Assigned task: Return, from the listing that follows, each line containing the word "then".

Data to examine:
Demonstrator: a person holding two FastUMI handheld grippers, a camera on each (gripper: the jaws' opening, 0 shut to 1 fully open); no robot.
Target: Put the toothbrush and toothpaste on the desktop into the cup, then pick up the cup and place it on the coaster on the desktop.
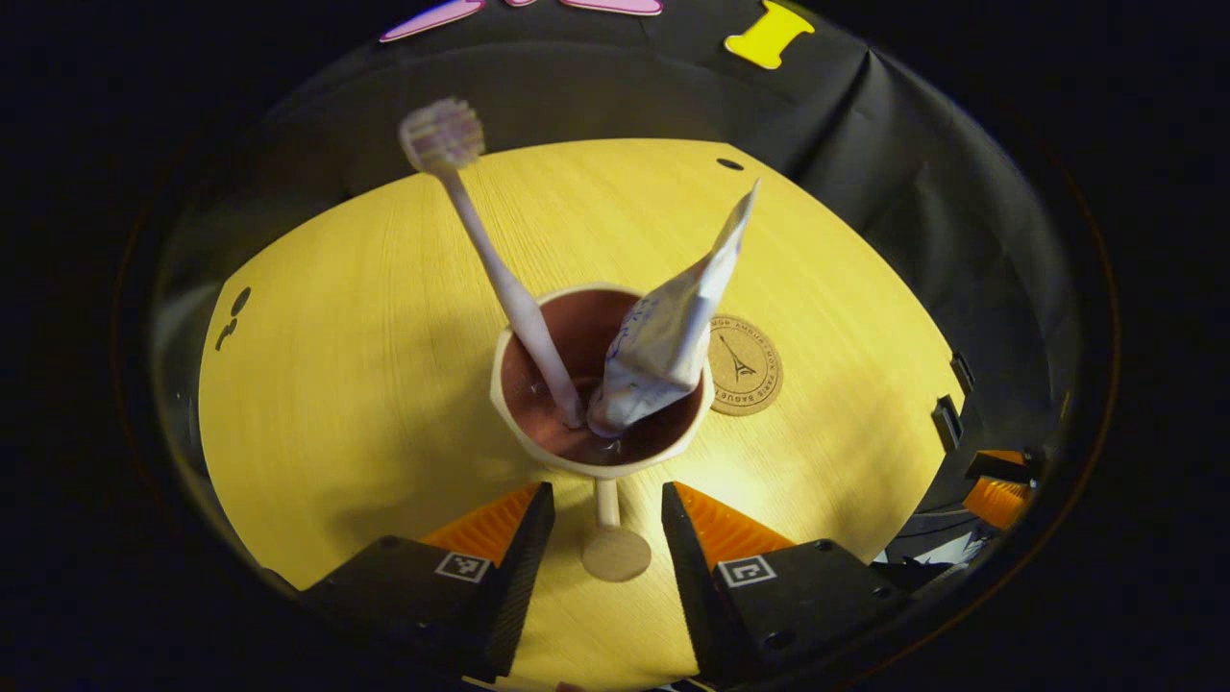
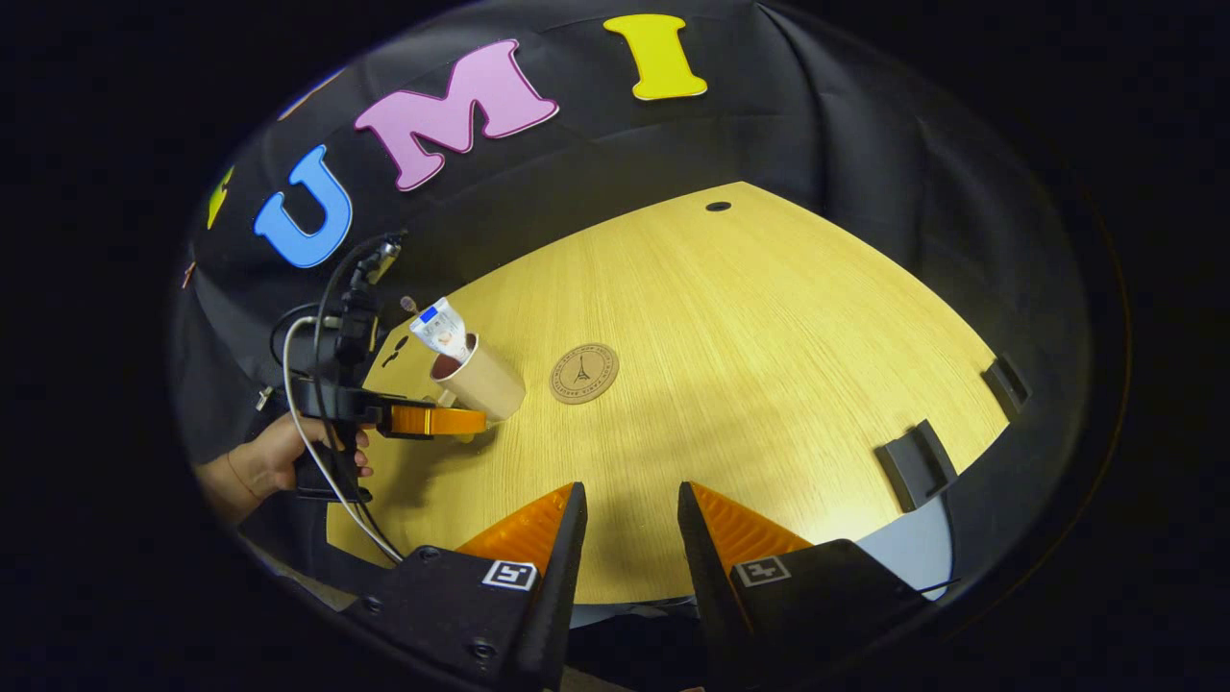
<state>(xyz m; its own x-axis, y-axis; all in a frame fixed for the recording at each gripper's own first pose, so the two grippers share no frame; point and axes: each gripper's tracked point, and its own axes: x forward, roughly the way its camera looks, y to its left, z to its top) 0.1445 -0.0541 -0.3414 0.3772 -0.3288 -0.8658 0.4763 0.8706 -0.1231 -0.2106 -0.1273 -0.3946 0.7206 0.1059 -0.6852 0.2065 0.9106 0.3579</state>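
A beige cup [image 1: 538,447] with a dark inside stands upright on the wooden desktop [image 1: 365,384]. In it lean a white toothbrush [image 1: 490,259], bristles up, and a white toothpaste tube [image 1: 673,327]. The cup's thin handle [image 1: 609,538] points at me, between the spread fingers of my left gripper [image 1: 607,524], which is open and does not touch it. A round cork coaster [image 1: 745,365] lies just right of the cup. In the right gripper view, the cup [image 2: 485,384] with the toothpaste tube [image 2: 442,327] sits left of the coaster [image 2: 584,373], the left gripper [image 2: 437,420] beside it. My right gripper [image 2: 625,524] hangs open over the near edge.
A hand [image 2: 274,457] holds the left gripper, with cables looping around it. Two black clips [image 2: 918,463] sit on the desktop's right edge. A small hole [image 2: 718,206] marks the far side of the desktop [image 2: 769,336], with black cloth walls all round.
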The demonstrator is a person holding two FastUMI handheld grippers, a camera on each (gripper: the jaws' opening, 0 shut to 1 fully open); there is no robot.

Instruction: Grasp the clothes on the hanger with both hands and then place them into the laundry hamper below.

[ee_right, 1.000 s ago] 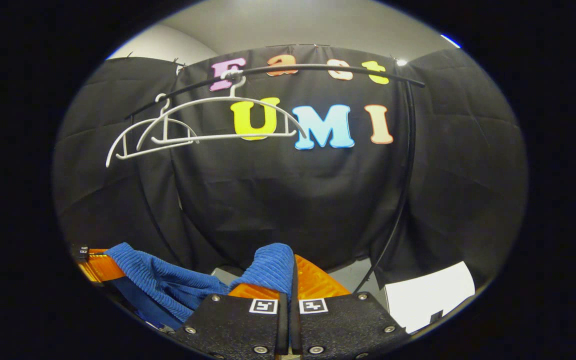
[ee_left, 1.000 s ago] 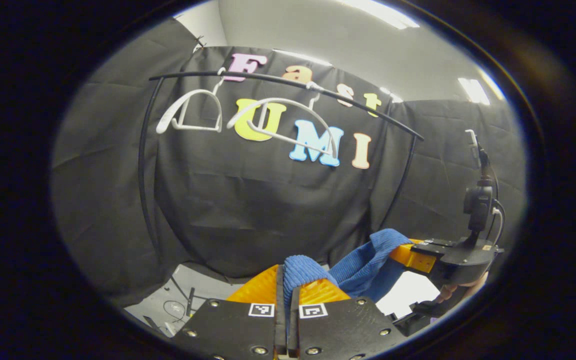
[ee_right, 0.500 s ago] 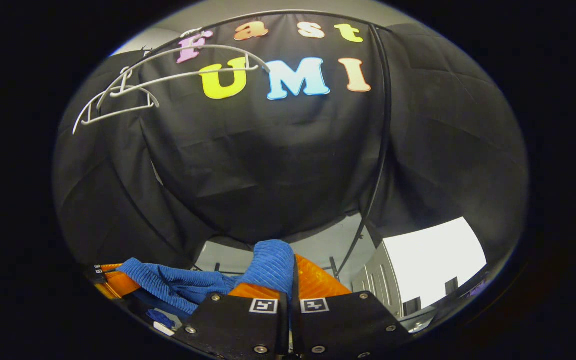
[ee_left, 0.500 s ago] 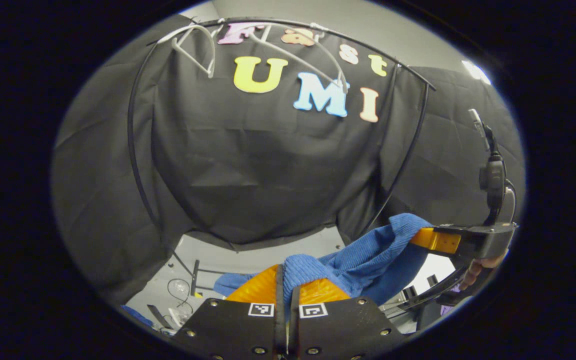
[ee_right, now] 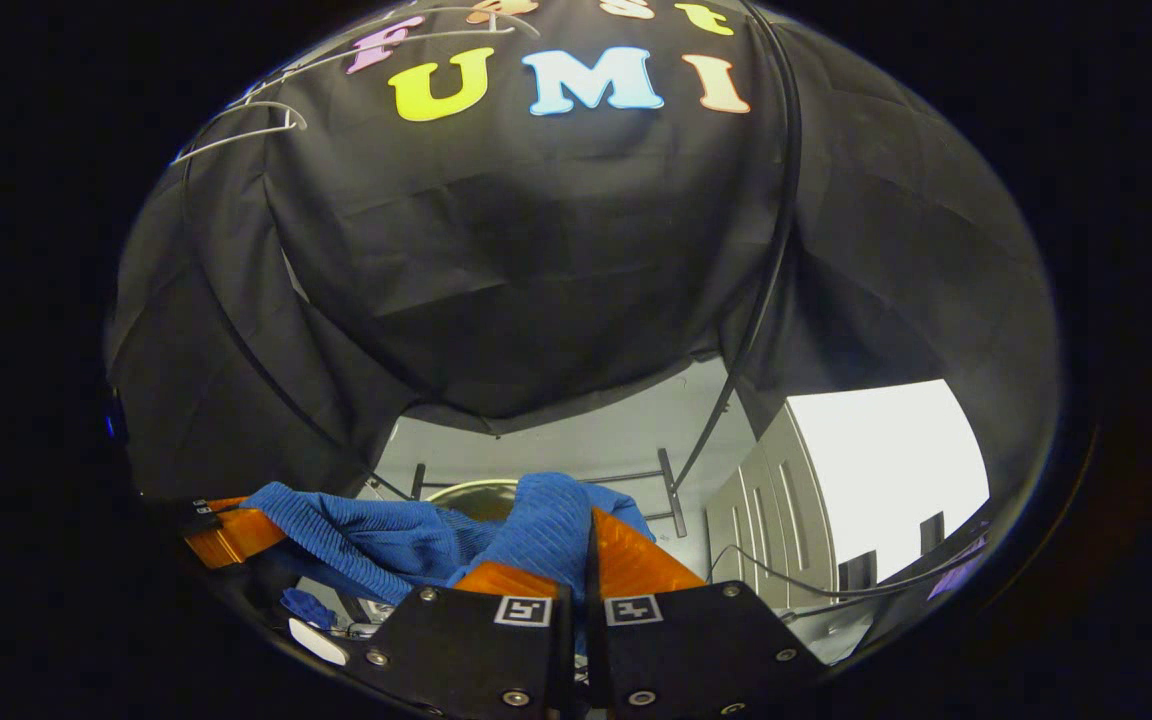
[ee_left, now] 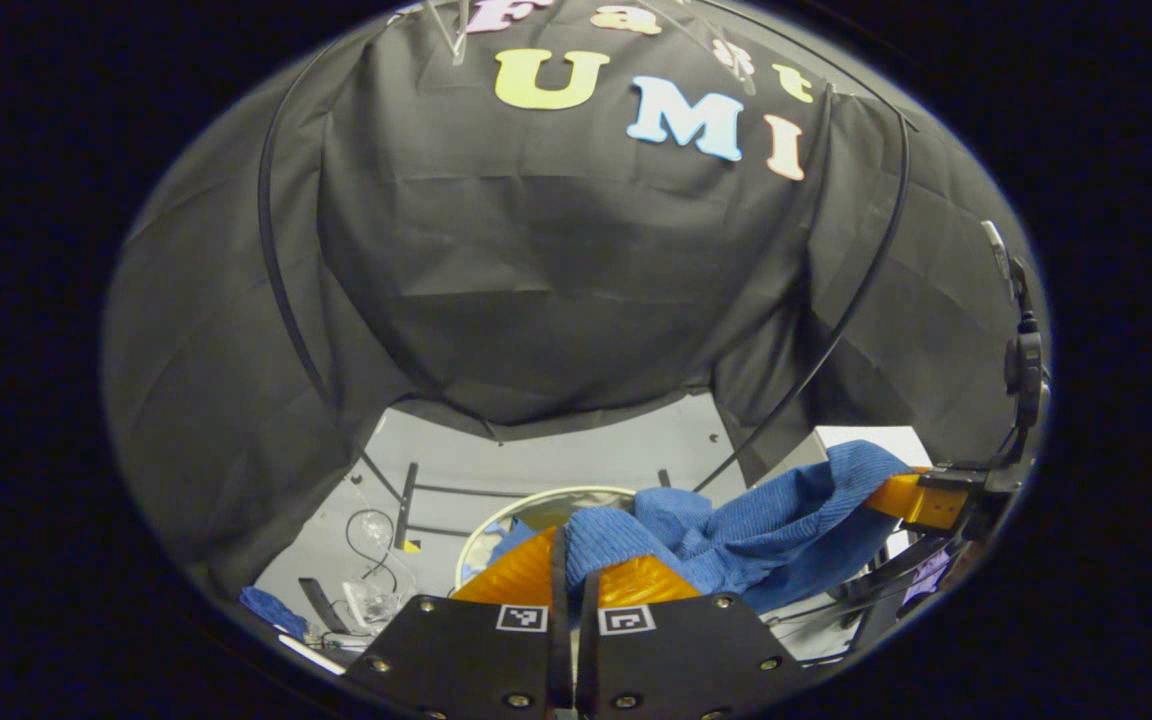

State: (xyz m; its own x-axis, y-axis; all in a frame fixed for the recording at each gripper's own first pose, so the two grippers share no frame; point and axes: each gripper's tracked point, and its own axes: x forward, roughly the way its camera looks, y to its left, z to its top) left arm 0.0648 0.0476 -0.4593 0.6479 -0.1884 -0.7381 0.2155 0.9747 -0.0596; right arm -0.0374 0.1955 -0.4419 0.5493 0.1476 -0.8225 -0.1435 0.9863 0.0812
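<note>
A blue ribbed garment (ee_left: 736,525) hangs stretched between both grippers, off the hanger. My left gripper (ee_left: 576,560) is shut on one end of it at the bottom of the left gripper view; the right gripper (ee_left: 911,495) holds the other end at the right of that view. In the right gripper view, my right gripper (ee_right: 581,545) is shut on a fold of the garment (ee_right: 386,535), and the left gripper (ee_right: 231,530) shows at the left. The round rim of the laundry hamper (ee_left: 536,497) lies on the floor just below the garment, also seen as the hamper (ee_right: 471,490) behind the cloth.
White empty hangers (ee_right: 246,125) hang on the black curved rail (ee_left: 271,260) high up. The rail's legs (ee_right: 736,380) run down to the grey floor (ee_left: 556,455). Cables and small clutter (ee_left: 366,590) lie at the floor's left. A white cabinet (ee_right: 836,480) stands at the right.
Both grippers have moved down with the garment; the hangers and rail have slid toward the top of both views, and the floor and hamper rim have come into sight.
</note>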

Answer for this exercise:
Target: Put the toothbrush and toothpaste on the desktop into the cup, then pick up the cup and place it on the coaster on the desktop.
Instruction: Grasp the clothes on the hanger with both hands and then place them into the laundry hamper below.

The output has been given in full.